Data for analysis —
____________________
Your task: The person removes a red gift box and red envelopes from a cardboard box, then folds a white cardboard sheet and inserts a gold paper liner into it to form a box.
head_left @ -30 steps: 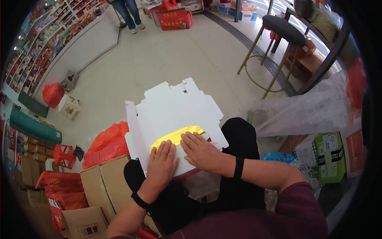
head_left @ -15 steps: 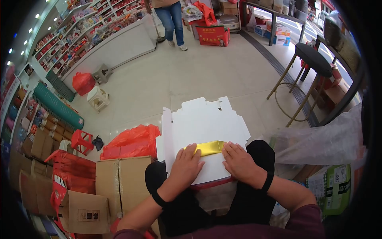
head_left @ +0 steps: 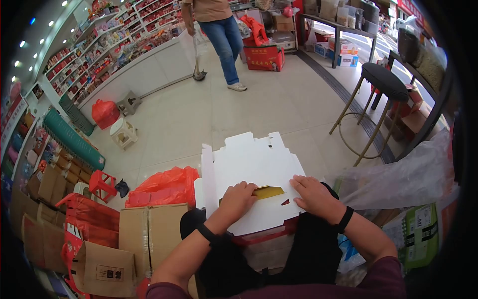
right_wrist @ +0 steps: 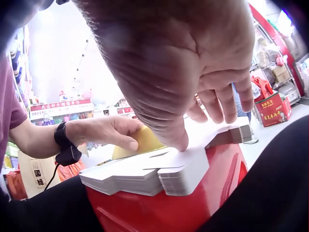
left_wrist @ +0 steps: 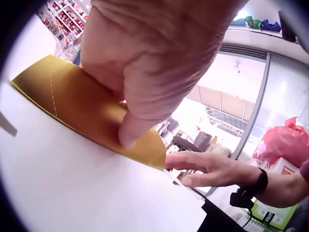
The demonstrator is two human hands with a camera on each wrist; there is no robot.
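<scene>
"Above the lap, where is the glossy golden-yellow card strip (head_left: 269, 192)?"

"On the white notched cardboard sheet (head_left: 249, 164), tilted up from it. The left hand (head_left: 236, 203) pinches it, thumb against its face. The right hand (head_left: 318, 199) is released, fingers extended, touching the sheet's right edge."

"How much room around the edges?"

"Pale tiled floor (head_left: 199, 122) spreads past the stepped far edge. At the left, the brown cardboard box (head_left: 169, 224) and crumpled red plastic bag (head_left: 167, 187) sit near. Below, layered white card edges (right_wrist: 137, 183) rest on a shiny red support (right_wrist: 145, 210)."

"And what's hidden?"

"In the head view, the left hand covers part of the strip; in the left wrist view, its fingertips are out of sight behind it. The red support is partly cut off, its full shape hard to make out"
</scene>
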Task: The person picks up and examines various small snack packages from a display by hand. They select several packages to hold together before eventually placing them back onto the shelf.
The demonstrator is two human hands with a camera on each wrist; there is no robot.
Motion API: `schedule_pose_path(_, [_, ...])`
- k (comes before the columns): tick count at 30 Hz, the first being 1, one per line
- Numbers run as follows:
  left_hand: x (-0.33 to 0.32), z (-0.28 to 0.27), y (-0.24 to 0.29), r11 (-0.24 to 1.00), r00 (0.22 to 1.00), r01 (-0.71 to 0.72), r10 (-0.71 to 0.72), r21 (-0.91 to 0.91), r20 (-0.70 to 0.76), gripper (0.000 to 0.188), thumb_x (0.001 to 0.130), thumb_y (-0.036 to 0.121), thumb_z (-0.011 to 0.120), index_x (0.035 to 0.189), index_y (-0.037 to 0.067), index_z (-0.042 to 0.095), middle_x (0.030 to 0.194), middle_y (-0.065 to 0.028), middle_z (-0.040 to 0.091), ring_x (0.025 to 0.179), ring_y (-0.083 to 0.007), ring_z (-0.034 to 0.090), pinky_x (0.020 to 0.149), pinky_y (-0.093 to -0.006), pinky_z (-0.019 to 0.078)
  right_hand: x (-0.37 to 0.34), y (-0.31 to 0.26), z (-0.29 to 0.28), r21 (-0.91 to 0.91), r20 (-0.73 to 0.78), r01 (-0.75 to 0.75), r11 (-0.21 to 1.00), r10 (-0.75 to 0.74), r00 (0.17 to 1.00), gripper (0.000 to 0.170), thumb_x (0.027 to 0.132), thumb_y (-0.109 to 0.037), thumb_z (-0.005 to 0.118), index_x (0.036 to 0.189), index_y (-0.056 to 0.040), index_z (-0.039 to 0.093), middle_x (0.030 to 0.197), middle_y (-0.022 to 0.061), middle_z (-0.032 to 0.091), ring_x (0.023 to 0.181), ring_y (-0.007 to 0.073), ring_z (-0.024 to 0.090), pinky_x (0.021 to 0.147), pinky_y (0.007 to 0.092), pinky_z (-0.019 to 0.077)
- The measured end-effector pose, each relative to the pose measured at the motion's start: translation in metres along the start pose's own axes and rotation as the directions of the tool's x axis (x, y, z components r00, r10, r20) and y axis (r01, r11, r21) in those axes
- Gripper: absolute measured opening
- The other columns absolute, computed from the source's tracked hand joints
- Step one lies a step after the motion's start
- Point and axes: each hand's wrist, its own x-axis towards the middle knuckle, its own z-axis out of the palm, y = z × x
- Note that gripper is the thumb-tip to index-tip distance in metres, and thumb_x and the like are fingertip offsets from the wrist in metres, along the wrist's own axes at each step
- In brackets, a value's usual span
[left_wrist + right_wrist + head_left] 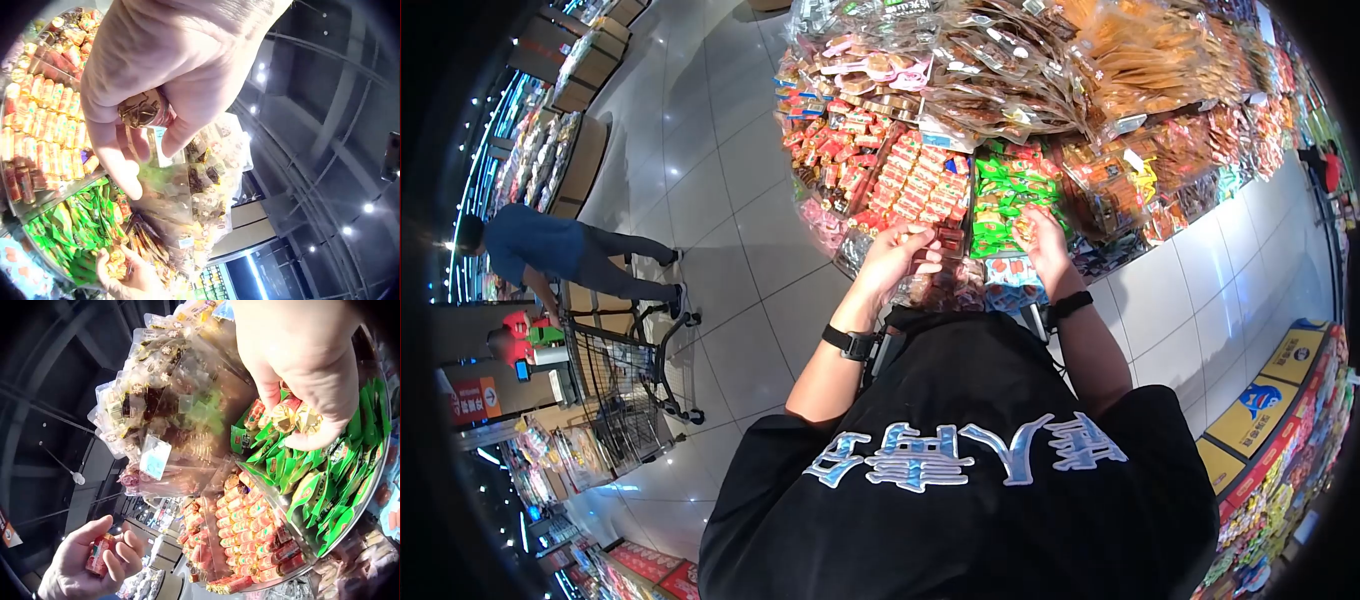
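My left hand (897, 262) is over the near edge of a round sweets display, beside rows of red-and-gold wrapped candy rolls (915, 180). Curled fingers hold one red candy roll (100, 554), its twisted wrapper end (142, 109) showing in the left wrist view. Over a section of green packets (319, 487), my right hand (1041, 245) pinches a few candy rolls (284, 417) with shiny gold ends between thumb and fingers. Other red rolls (254, 415) lie among the green packets just beside those fingers. Part of what the right hand grips is hidden by its fingers.
Clear dividers (269, 503) separate the sweets. Bagged snacks (1000, 75) are heaped higher behind them. On the left a person (550, 250) stands at a shopping cart (615, 370). Shelving (1280, 400) with yellow panels stands at the right, across the tiled floor (740, 230).
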Motion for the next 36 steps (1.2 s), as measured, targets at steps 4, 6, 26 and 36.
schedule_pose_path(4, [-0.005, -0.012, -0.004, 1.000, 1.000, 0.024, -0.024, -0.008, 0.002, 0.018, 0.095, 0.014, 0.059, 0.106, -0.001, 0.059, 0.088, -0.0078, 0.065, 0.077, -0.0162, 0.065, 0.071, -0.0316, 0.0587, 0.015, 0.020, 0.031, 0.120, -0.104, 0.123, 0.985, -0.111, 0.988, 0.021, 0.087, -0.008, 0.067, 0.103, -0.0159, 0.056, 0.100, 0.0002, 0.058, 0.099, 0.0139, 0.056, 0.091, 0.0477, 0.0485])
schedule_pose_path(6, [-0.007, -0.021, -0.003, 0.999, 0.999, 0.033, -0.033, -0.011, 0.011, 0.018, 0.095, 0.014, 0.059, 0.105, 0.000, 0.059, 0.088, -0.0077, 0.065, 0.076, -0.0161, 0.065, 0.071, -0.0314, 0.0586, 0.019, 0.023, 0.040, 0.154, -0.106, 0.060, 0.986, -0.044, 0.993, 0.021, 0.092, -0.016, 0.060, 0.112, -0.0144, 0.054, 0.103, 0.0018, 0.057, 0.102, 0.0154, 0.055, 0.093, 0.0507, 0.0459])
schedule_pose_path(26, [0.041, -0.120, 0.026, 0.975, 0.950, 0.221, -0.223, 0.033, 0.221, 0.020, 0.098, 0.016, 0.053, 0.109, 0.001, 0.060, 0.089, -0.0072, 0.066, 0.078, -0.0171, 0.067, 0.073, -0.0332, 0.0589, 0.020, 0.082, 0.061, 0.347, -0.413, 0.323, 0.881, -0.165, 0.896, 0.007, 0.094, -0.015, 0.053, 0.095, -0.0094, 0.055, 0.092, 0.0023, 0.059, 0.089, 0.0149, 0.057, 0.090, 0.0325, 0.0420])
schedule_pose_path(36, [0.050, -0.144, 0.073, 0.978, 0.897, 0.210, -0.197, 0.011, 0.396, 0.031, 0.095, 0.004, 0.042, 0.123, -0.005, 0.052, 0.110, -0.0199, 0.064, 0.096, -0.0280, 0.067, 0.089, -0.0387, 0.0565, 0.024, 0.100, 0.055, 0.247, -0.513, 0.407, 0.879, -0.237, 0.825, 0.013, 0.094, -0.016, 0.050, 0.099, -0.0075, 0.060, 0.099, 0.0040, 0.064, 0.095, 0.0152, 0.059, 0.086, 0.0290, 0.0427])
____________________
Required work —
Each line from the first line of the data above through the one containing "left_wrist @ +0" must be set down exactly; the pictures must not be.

Result of this exercise —
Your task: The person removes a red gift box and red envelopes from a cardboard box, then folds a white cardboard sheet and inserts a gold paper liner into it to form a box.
head_left @ -30 steps: 
head_left @ -15 steps: 
head_left @ +0 steps: 
right_wrist @ +0 steps: 
left_wrist @ +0 steps: 

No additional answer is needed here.